What you should do: Return, in their exact form, the lines that lie between the start of the data below and the line containing "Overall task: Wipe", with both ends included.

Segment Start: Listed entries

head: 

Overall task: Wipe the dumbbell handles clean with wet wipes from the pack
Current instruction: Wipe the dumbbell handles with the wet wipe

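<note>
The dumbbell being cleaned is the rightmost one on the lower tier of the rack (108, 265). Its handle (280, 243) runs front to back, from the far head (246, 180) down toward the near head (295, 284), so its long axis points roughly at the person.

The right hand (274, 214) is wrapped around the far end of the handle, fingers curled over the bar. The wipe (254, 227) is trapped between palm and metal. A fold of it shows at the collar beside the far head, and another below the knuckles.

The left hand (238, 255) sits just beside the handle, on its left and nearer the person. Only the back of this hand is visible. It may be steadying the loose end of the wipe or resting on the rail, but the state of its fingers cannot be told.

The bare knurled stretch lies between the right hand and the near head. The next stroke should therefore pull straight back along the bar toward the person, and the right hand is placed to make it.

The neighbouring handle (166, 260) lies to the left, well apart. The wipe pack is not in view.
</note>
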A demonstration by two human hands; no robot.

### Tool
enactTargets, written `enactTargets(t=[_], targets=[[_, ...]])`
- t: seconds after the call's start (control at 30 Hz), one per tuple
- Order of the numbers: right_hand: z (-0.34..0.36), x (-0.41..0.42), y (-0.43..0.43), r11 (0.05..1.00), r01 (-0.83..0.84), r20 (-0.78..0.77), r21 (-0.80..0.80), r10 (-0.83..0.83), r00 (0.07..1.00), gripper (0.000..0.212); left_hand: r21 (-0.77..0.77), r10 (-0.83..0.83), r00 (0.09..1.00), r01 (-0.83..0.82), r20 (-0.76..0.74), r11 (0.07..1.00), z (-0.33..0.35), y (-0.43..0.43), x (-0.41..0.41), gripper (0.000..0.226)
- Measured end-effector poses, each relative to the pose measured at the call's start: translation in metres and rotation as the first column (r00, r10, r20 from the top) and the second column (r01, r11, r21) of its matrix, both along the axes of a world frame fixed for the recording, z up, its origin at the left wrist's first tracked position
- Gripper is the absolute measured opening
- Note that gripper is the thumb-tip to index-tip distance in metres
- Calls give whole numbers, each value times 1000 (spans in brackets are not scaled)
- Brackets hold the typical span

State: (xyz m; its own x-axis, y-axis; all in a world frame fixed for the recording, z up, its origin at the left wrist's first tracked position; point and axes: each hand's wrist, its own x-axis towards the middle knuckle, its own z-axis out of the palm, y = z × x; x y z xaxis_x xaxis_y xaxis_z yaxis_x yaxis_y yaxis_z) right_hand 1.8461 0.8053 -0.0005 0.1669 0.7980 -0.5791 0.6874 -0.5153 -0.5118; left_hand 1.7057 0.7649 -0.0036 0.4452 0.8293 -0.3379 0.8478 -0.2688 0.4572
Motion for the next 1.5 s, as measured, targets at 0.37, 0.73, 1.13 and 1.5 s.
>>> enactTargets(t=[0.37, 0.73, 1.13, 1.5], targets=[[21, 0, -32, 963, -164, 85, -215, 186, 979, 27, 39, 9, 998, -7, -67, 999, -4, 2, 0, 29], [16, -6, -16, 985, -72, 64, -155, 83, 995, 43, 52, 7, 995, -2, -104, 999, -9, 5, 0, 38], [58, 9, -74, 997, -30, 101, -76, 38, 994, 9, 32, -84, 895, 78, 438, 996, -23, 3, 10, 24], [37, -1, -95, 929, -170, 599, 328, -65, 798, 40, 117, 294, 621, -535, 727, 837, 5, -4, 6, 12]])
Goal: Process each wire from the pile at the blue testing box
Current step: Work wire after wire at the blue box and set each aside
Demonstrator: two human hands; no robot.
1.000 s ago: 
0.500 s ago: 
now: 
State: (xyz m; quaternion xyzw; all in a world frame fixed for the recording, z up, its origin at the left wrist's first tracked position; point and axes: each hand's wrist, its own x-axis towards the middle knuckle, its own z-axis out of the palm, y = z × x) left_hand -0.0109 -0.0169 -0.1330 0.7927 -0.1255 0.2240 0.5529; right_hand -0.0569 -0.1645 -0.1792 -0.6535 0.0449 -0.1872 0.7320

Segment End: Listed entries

Response area:
head: 

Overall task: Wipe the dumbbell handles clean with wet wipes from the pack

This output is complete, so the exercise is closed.